The cold shocked a gasp out of me. I had a moment to see the boy jump into the water after me, no hesitation. A moment to worry about him, wonder if he could swim. Wonder if he would float, loaded down as he was with weapons and clothes and those heavy metal armbands. And then the water took me, pulled me under. Washed all thoughts away as I sank down into the icy cold depths.

It was deep, deeper than my feet could touch. And it kept me sucked down for an interminably long time, sweeping me along in its powerful current. I bobbed up, broke the surface, and gasped in air. Tried to doggy paddle—my version of swimming—in an attempt to keep my head above water. It would have been adequate in a placid swimming pool. Not so in fast-moving white-water rapids. I bashed up against a rock and went down again. Hit another rock underwater with stunning force. I hung there dazed, suspended deep in the water for a few slow-ticking minutes, letting the current take me where it willed, until the need for air tickled my throat. I felt my feet scrape against bottom and pushed up, broke the surface, took in sweet air.

“Here, my lady!”

I turned and saw the boy cutting through the water toward me with strong, powerful strokes. This time I was willing to be rescued by him. Would have waited for him had I been able to, but he was too distant, over twenty terribly long feet away, and I was too weak a swimmer to stay afloat for that long. The current pulled me down under again, but this time I fought it. When I surfaced again, he was closer, his eyes that sharp, fierce gray.

“Hold on,” he cried.

I tried to. Kicking to stay afloat, I reached for him. Before he could grasp me, our course shifted. We rounded a bend—God, how swiftly we traveled—and I smashed up against another big boulder and went down. I felt the pain reverberate throughout my entire body, felt all the breath whoosh out of me, and tried to grab onto the damn rock. But the slippery, mossy surface was impossible to hold on to, and the current sped me away in an underwater tumble. Dazed and disoriented, I released my last few bubbles of air, watched which direction they floated, and followed them up, kicking and moving my arms sluggishly until I broke the surface.
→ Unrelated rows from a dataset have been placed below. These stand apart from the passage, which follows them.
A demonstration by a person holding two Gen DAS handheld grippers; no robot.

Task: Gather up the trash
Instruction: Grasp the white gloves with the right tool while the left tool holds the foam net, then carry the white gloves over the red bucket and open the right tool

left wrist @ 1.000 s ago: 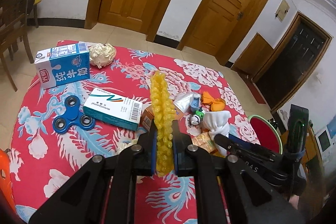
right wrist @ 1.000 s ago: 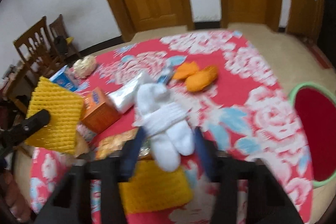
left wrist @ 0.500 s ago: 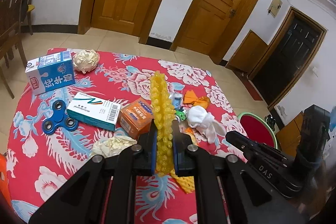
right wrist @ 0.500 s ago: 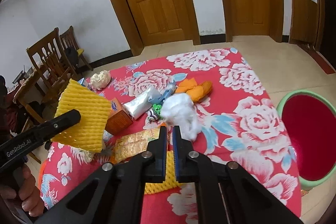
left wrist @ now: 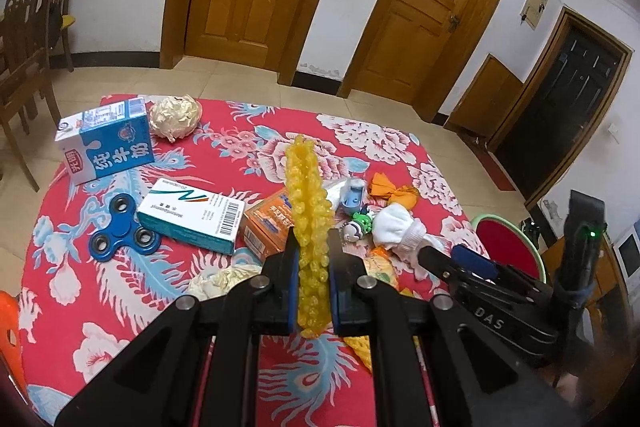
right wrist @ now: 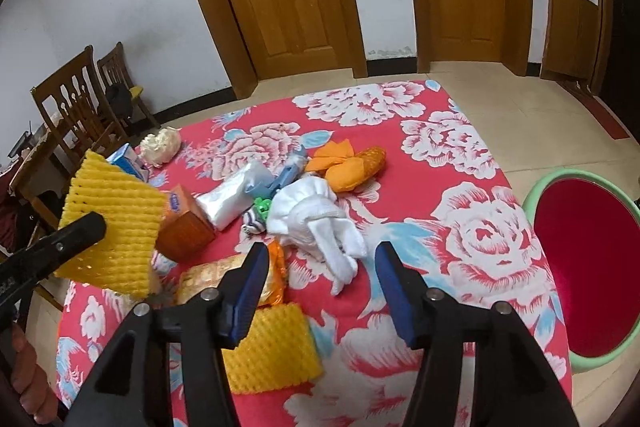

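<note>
**Inspector:** Holding firm: the left tool (left wrist: 313, 279) is clamped on a yellow foam net (left wrist: 309, 211), lifted clear above the table (left wrist: 72, 291). The right tool (right wrist: 320, 293) stands with its jaws wide apart and empty, over a white sock bundle (right wrist: 316, 219) lying on the cloth.

**Assistant:** How would the trash handle?

**Inspector:** In my judgement the net is light, soft and springy; a mid-sheet pinch suffices. A second yellow foam piece (right wrist: 272, 347) lies flat beneath the right tool; it should be taken by an edge. The crumpled paper ball (left wrist: 176, 115) would crush easily and weighs little. The green basin (right wrist: 580, 223) beside the table is the likely receptacle.

**Assistant:** Anything unclear?

**Inspector:** The orange snack wrapper (right wrist: 276, 279) is partly hidden by a finger. Small items beside the orange box (left wrist: 266, 227) are too cluttered to identify. The basin's far side is cut off.
</note>
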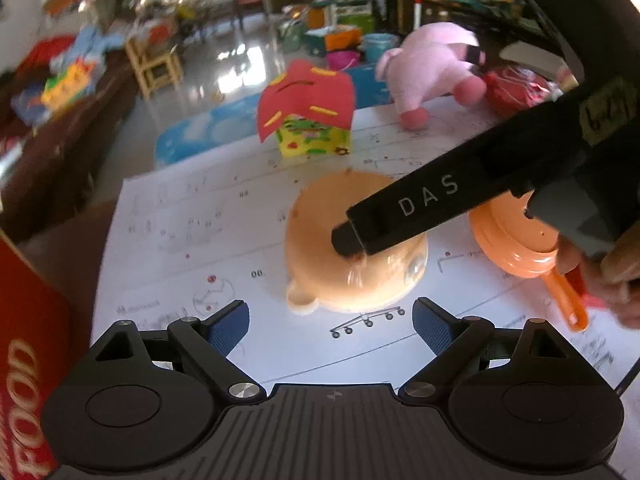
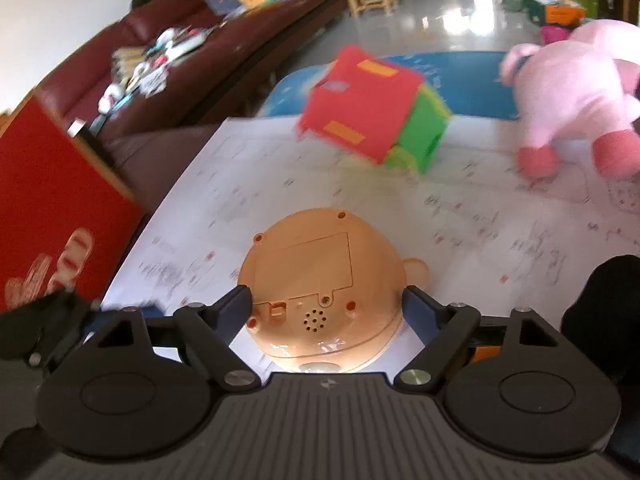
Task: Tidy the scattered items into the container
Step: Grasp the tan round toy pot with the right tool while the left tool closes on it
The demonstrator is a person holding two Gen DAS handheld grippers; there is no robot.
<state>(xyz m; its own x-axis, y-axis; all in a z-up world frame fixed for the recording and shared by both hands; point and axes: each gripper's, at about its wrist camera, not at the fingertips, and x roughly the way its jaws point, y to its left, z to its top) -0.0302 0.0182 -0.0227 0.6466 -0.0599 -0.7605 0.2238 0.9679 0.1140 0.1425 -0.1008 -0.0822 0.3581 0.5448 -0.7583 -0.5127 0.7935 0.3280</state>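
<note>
Peach-coloured round toy (image 2: 316, 288), lying bottom-up with its battery cover and speaker holes showing, sits on the white printed sheet (image 1: 200, 216) that covers the table. Beyond the toy stands a small foam house (image 1: 310, 114) with a red roof and green-yellow walls, well apart from it. Farther back and to the right of the toy lies a pink plush pig (image 1: 432, 68), with a red crinkled bag (image 1: 516, 88) beside it. Just right of the toy is an orange plastic pan (image 1: 524, 240) with a handle, partly hidden by the other tool. A red box (image 1: 28, 340) with white lettering stands at the sheet's edge, left of the toy.

From the right, the right gripper (image 2: 326, 300) is spread wide around the toy, one finger close at each flank; whether the pads touch it cannot be told. In the left wrist view its black finger reaches over the toy's top. Near the toy's close side, the left gripper (image 1: 330, 322) is spread wide and holds nothing, its blue pads (image 1: 230, 324) apart from the toy.
</note>
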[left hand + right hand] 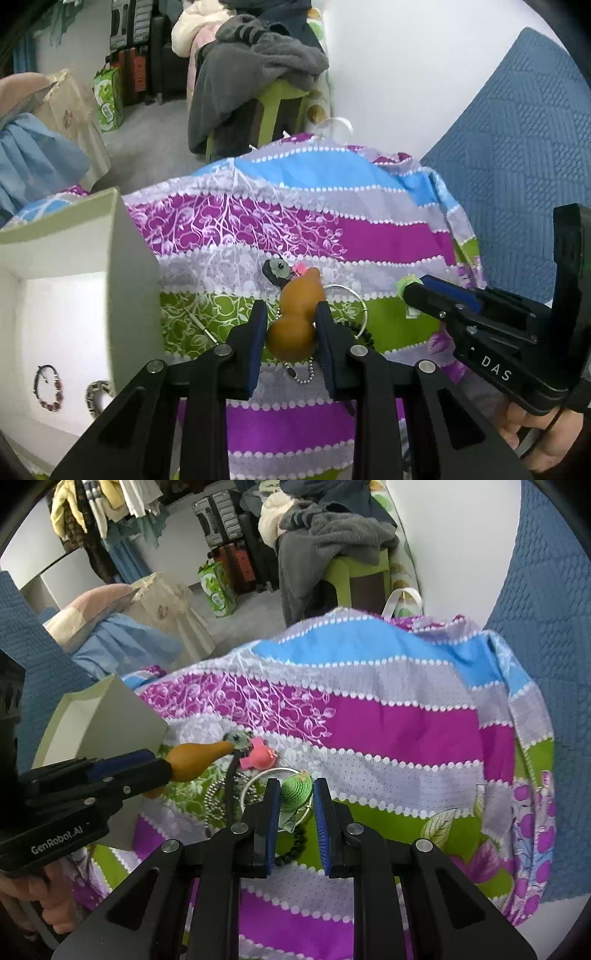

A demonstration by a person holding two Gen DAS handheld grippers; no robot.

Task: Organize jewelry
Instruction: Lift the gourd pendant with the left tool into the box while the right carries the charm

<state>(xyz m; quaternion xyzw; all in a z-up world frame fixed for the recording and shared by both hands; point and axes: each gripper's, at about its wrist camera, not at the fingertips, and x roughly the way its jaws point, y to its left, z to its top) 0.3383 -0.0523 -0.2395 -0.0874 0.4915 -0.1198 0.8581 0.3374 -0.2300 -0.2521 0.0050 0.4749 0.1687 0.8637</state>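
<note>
Left gripper [291, 328] clamps the gourd pendant [295, 317], long axis pointing away along the fingers. White box [129, 258] sits just left of it, so that's the drop direction. Right gripper [295, 805] brackets the green crochet charm [297, 788]; can't tell if it's gripping.

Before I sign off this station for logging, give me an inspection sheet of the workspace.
Surface: striped floral cloth, rumpled.
Job's things: orange gourd charm with ball chain; green crocheted charm; pink charm; silver ring; white box holding beaded bracelet.
Clutter: grey clothes piled on green stool.
Grippers: left gripper shut on gourd; right gripper astride green charm, grip unclear.
Cables: nothing seen.
Surroundings: suitcases, blue quilt.
</note>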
I sucked in air, blinked wildly to clear my vision, and felt a hand grab ahold of one of my flailing arms. “Gotcha!”

Sweeter words, I’d never heard.

An arm came around the front of me, pulling me back against a hip, floating me up in the water in a lifeguard’s grip. “Just hang on,” he said.
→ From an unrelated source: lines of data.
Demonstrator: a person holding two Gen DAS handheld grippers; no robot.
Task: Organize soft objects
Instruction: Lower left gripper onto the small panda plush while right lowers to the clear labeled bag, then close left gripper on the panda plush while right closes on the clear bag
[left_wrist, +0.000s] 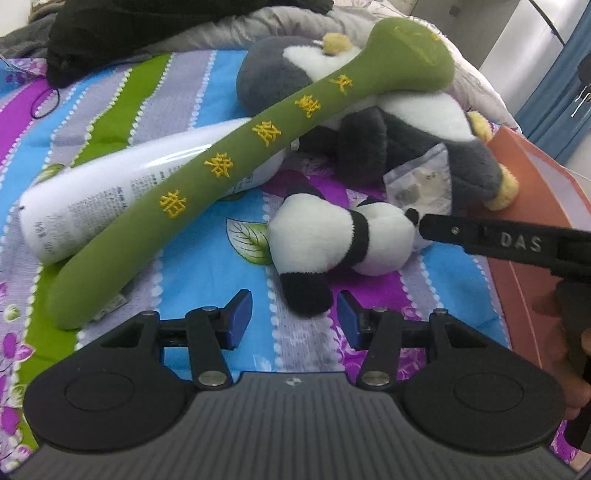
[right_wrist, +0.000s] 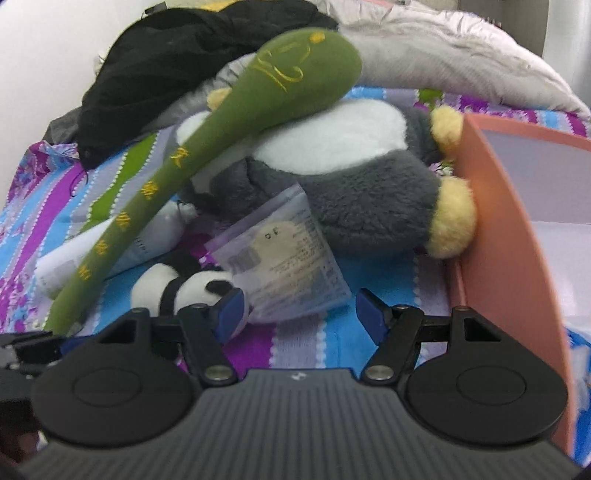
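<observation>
The left gripper (left_wrist: 294, 319) stands with its jaws spread wide and nothing between the two blue pads (left_wrist: 240, 318); just ahead of the gap lies one small panda plush (left_wrist: 332, 240), its black foot nearest the pads but not touching them. The right gripper (right_wrist: 297, 314) is likewise spread wide and holds nothing; one clear plastic packet (right_wrist: 288, 258) lies just beyond its pads (right_wrist: 231, 314), and the same panda plush (right_wrist: 184, 282) sits beside the left pad, partly behind it. In the left wrist view one black finger of the right gripper, marked DAS, reaches in from the right edge with its tip against the panda's head.

Soft toys counted: three. Besides the panda there is one long green plush stick (left_wrist: 221, 162) with yellow embroidered characters, lying slantwise with its broad head resting on one large grey-and-white plush animal (left_wrist: 388, 122) with pale yellow paws; the stick (right_wrist: 155, 188) also crosses over one white tube (left_wrist: 110, 192) printed with small text, which lies flat on the bedding. The grey plush (right_wrist: 351, 192) lies against the wall of one orange box (right_wrist: 498, 221) at the right, one yellow paw touching it.

All of it rests on one striped quilt (left_wrist: 207, 266) of blue, purple, green and lilac; farther back lie one black garment (right_wrist: 177, 66) and one grey-white duvet (right_wrist: 461, 48); a thin dark hair tie (left_wrist: 44, 105) lies on the quilt at the left.
</observation>
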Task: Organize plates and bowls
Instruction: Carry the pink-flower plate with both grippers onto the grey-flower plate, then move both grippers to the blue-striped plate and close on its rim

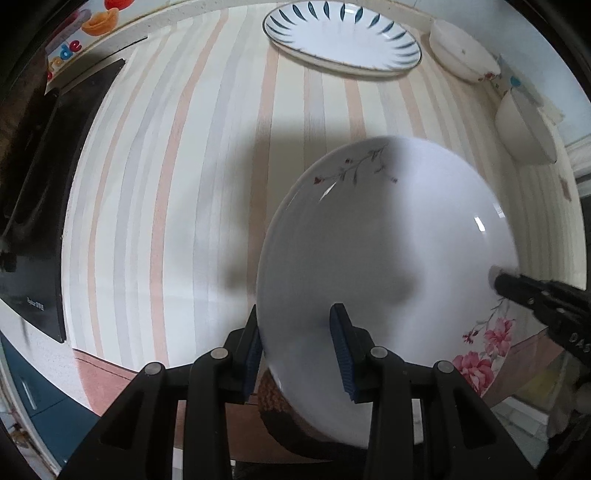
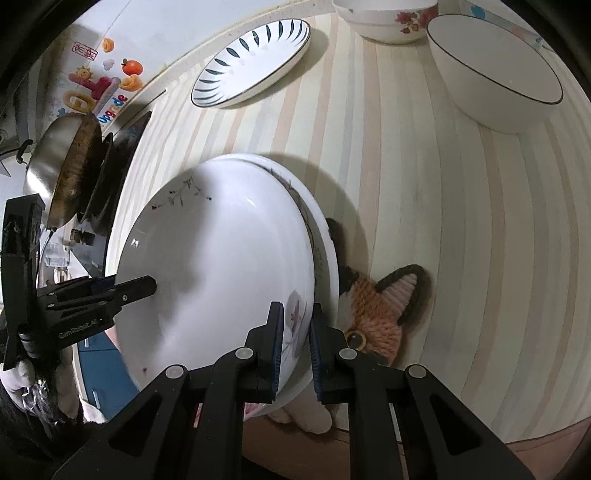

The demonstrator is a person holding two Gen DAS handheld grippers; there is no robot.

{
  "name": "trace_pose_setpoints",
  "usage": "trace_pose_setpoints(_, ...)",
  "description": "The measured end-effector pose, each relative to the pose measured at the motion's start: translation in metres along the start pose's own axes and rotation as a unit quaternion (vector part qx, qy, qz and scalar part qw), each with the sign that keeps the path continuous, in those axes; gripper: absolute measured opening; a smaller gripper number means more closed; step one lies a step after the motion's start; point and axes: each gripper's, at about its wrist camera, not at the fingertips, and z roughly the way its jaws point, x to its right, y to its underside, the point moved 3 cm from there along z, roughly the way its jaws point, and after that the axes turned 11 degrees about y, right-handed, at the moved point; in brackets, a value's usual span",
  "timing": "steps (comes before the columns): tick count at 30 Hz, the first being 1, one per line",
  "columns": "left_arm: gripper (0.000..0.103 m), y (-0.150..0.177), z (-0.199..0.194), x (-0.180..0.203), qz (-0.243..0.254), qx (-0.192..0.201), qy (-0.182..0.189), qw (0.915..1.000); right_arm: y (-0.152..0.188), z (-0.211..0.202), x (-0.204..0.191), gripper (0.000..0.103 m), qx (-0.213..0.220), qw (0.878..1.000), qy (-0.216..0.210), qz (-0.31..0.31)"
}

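A white floral plate (image 1: 388, 251) is held tilted above the striped table, over a second plate (image 2: 325, 236) that rests on a knitted cat mat (image 2: 376, 306). My left gripper (image 1: 299, 354) straddles the plate's near rim, jaws fairly wide with a gap on the inner side. My right gripper (image 2: 295, 350) is closed on the opposite rim by the pink flowers; it shows in the left wrist view (image 1: 517, 291). A blue-leaf plate (image 1: 343, 37) lies at the far edge, also in the right wrist view (image 2: 255, 62).
A floral bowl (image 2: 388, 18) and a plain white bowl (image 2: 495, 74) stand at the far right. A black stove (image 1: 55, 177) with a steel pan (image 2: 62, 166) lies left. The striped table (image 1: 177, 184) ends at a near edge.
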Motion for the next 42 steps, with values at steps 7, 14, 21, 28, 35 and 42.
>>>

I took him at his word. My hands clamped down on that arm, holding him securely to me. It uncomfortably pressed the thick metal wristbands he wore into the tender flesh below my breast, but comfort didn’t matter so much as keeping us together. If he lost me again, I would drown.

I felt his body surge forward as he scissor-kicked, moving us slowly through the water while the current tried to tear me away—how strong it was. I was like a deadweight, something he struggled to pull along.

“What can I do?” I asked.

“Can you kick?”

I didn’t answer him, just proceeded to do so. And it helped, gave added momentum to his one-handed strokes. He moved us across the frothy water at an angle diagonal to the current. Our progress was sluggish compared to how fast we were being swept downriver, but inch by inch, we cut across the stream. Miles passed by before we finally reach the river’s edge.
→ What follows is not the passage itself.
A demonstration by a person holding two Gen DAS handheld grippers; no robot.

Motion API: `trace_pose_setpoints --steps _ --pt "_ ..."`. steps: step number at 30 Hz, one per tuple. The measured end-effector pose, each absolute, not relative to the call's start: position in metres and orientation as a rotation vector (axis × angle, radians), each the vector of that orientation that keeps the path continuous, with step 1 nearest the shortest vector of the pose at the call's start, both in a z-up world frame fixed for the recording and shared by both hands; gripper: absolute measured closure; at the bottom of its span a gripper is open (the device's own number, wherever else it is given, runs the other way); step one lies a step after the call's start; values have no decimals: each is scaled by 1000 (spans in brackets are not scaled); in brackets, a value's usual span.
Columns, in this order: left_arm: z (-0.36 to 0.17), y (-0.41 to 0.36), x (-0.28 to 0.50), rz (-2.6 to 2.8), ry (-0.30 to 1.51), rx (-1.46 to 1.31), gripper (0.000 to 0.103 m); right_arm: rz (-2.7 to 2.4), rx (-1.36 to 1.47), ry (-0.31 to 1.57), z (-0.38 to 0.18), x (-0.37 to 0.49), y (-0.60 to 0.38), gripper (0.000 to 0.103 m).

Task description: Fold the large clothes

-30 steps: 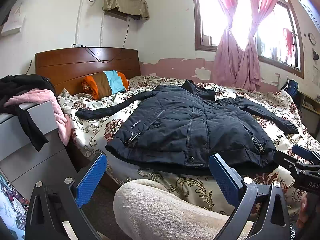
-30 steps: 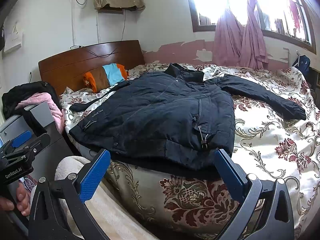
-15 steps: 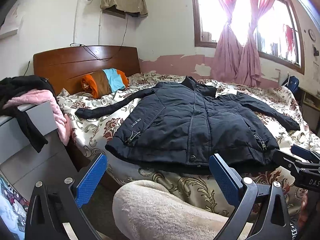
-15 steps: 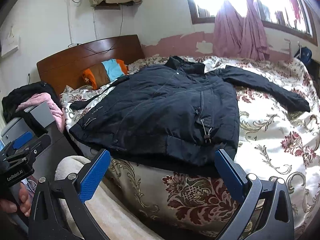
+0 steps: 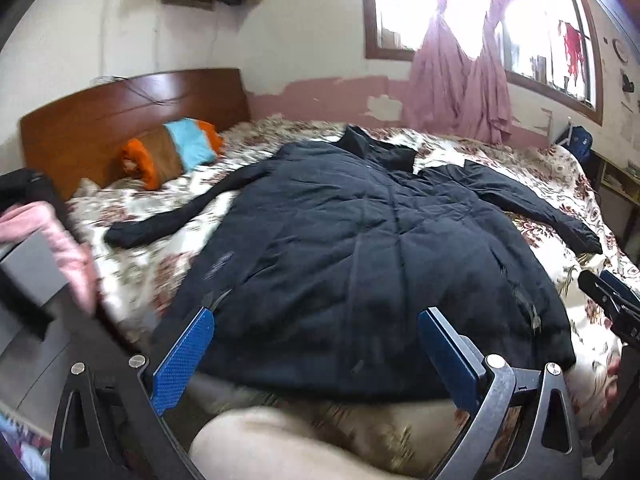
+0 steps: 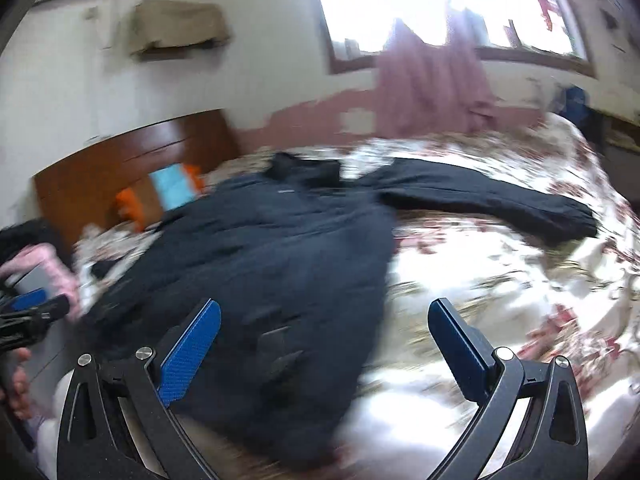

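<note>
A large dark navy jacket point(image 5: 360, 248) lies flat, front up, on the floral bedspread point(image 5: 152, 256), collar toward the far wall and both sleeves spread out. It also shows in the blurred right wrist view point(image 6: 280, 264). My left gripper point(image 5: 316, 344) is open and empty, hovering just over the jacket's near hem. My right gripper point(image 6: 324, 336) is open and empty above the jacket's lower right part and the bedspread point(image 6: 500, 280). The right gripper also shows at the right edge of the left wrist view point(image 5: 612, 304), and the left gripper at the left edge of the right wrist view point(image 6: 32, 312).
A wooden headboard point(image 5: 120, 112) stands at the left with an orange, brown and blue pillow point(image 5: 172, 152). A grey cabinet point(image 5: 24, 272) with pink and black clothes stands at the near left. A window with pink curtains point(image 5: 460, 92) is behind the bed.
Both grippers have moved forward toward the bed and now hang over the jacket's near hem. The right view has swung and is blurred. Both stay open.
</note>
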State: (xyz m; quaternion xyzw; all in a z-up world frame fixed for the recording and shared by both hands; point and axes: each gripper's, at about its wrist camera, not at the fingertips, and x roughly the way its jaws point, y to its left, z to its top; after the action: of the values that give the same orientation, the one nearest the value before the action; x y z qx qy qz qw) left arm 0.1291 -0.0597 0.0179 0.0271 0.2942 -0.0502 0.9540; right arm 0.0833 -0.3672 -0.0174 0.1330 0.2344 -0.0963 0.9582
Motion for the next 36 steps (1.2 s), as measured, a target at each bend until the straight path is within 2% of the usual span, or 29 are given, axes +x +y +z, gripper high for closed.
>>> trace_pose_setpoints --steps 10,15,19,21,22,23,25,27,29,32,36 --pt "8 -177 301 -330 665 66 0 -510 759 527 -74 156 -580 1" --pt "-13 -256 388 -428 785 15 0 -521 943 569 -106 195 -623 1" --pt "-32 -311 443 -484 886 -31 0 -521 1121 522 -130 206 -648 2" --pt "-42 -329 463 -487 911 -49 0 -530 1157 463 -136 206 -656 8" --pt "-49 -341 474 -496 928 -57 0 -538 1177 430 -137 206 -657 18" --pt "-55 -348 480 -504 939 -55 0 -536 1191 409 -140 205 -660 35" --pt "-69 -361 489 -501 966 -28 0 -540 1215 384 -146 207 -667 55" --pt "-86 -373 492 -502 998 4 0 -541 1246 379 -148 213 -673 67" --pt "-93 -375 492 -499 1009 4 0 -541 1203 392 -142 221 -675 90" --pt "-95 -370 494 -515 1032 -31 0 -568 1059 400 -110 240 -673 95" --pt "-87 -353 497 -543 1053 -94 2 -569 825 351 -35 267 -653 96"
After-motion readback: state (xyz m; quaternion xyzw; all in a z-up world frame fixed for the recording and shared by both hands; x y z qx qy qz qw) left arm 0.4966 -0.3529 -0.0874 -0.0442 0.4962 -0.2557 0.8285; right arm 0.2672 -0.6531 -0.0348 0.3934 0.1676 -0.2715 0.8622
I felt his body twist, reach up for something, and we came to a jarring halt. The force of the water suddenly increased twentyfold, pulling my body past him, trying to tear me from his grasp. But he didn’t let go, and neither did I, even when I was swept beneath the water. I held onto that arm, felt the water rushing over me, heard the frothy force of it beating above me in that odd quiet-loudness that comes when you’re completely submerged.

I was no longer sandwiched between his hip and arm. Just held by his hand that gripped my shirt, nothing more substantial than that. It was really my hold now on his arm that kept us anchored together. If I let go, my T-shirt would likely rip and I would be pulled back into the rapids once more.

I didn’t let go. Not even when time passed and I still remained underwater, unable to breathe. His arm strained and trembled. Slowly, with hard and painful exertion, he hauled me out of the water. I took in an explosive breath as soon as my mouth broke the surface, gulped in both air and water, and started to cough.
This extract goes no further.